- WHAT THE TASK ASKS -
The pictures get dropped, while every remaining part of the listing is copied exactly.

- STORED DATA -
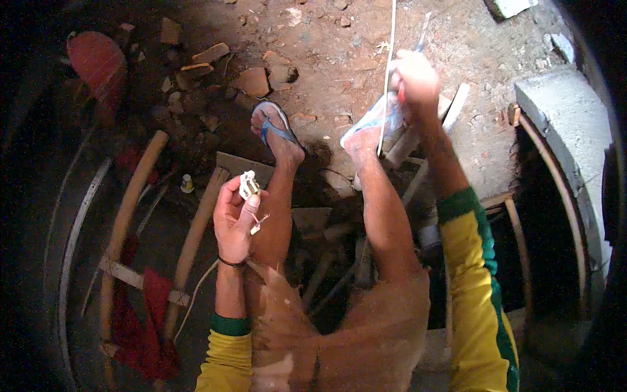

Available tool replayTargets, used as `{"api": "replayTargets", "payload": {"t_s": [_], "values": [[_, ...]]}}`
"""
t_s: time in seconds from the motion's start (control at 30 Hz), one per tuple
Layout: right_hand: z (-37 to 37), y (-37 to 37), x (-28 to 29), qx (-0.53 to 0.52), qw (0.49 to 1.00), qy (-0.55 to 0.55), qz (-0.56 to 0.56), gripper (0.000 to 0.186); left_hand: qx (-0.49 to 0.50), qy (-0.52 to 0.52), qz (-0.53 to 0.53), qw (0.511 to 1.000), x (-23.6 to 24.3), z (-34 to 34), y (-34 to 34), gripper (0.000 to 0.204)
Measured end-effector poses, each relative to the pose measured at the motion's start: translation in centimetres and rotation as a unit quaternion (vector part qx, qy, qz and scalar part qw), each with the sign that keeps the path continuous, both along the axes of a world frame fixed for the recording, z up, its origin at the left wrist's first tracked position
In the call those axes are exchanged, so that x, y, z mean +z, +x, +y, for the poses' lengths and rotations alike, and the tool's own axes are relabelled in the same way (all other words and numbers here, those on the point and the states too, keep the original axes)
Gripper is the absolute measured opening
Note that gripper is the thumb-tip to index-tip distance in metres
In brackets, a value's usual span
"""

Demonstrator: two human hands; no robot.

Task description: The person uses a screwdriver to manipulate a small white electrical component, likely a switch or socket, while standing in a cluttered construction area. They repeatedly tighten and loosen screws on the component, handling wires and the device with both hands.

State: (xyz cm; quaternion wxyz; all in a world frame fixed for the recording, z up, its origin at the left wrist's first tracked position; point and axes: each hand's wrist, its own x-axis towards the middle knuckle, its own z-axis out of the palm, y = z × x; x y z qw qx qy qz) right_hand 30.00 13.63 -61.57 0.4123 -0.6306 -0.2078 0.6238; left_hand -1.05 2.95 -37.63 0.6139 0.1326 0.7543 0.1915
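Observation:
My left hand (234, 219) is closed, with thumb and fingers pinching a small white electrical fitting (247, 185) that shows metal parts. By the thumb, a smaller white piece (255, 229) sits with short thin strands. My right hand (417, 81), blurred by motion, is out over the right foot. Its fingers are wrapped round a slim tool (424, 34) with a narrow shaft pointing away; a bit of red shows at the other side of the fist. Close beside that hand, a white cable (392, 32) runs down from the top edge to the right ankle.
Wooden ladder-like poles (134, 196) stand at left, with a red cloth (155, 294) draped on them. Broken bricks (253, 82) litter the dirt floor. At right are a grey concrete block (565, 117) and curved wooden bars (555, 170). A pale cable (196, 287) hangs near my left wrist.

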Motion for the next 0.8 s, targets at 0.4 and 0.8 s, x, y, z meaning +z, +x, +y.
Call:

- ANSWER TO THIS EXERCISE -
Available tool replayTargets, used as `{"api": "replayTargets", "payload": {"t_s": [_], "values": [[_, ...]]}}`
"""
t_s: time in seconds from the motion's start (control at 30 Hz), one per tuple
Layout: right_hand: z (-37 to 37), y (-37 to 37), x (-28 to 29), qx (-0.53 to 0.52), qw (0.49 to 1.00), qy (-0.55 to 0.55), qz (-0.56 to 0.56), gripper (0.000 to 0.186); left_hand: qx (-0.49 to 0.50), qy (-0.52 to 0.52), qz (-0.53 to 0.53), qw (0.511 to 1.000), x (-23.6 to 24.3), z (-34 to 34), y (-34 to 34), gripper (0.000 to 0.204)
Measured end-effector poses, each relative to the pose measured at the motion's start: translation in centimetres and rotation as a unit quaternion (vector part qx, qy, qz and scalar part qw), each with the sign that keeps the path continuous, both along the axes of a world frame fixed for the recording, z up, its origin at the left wrist's first tracked position
In the call those axes are exchanged, so that x, y, z mean +z, +x, +y, for the poses' lengths and rotations alike, and the tool's own axes are relabelled in the same way (all other words and numbers here, those on the point and the states too, keep the original axes)
Gripper is the absolute measured opening
Note that gripper is the thumb-tip to index-tip distance in metres
In brackets, a value's usual span
"""

Demonstrator: two human hands; no robot.

Task description: The person uses a screwdriver to manipulate a small white electrical component, likely a switch or socket, while standing in a cluttered construction area. They repeatedly tighten and loosen screws on the component, handling wires and the device with both hands.

State: (xyz cm; quaternion wxyz; all in a world frame fixed for the recording, z up, its origin at the left wrist's first tracked position; point and axes: each hand's wrist, its own x-axis towards the middle knuckle, its own z-axis out of the palm, y = z × x; x y z qw qx qy qz) right_hand 30.00 13.63 -61.57 0.4123 -0.6306 -0.2078 0.6238; left_hand -1.05 2.95 -37.63 0.6139 0.1326 0.7543 0.1915
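Observation:
My left hand (234, 219) is closed, with thumb and fingers pinching a small white electrical fitting (247, 185) that shows metal parts. By the thumb, a smaller white piece (255, 229) sits with short thin strands. My right hand (417, 81), blurred by motion, is out over the right foot. Its fingers are wrapped round a slim tool (424, 34) with a narrow shaft pointing away; a bit of red shows at the other side of the fist. Close beside that hand, a white cable (392, 32) runs down from the top edge to the right ankle.
Wooden ladder-like poles (134, 196) stand at left, with a red cloth (155, 294) draped on them. Broken bricks (253, 82) litter the dirt floor. At right are a grey concrete block (565, 117) and curved wooden bars (555, 170). A pale cable (196, 287) hangs near my left wrist.
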
Motion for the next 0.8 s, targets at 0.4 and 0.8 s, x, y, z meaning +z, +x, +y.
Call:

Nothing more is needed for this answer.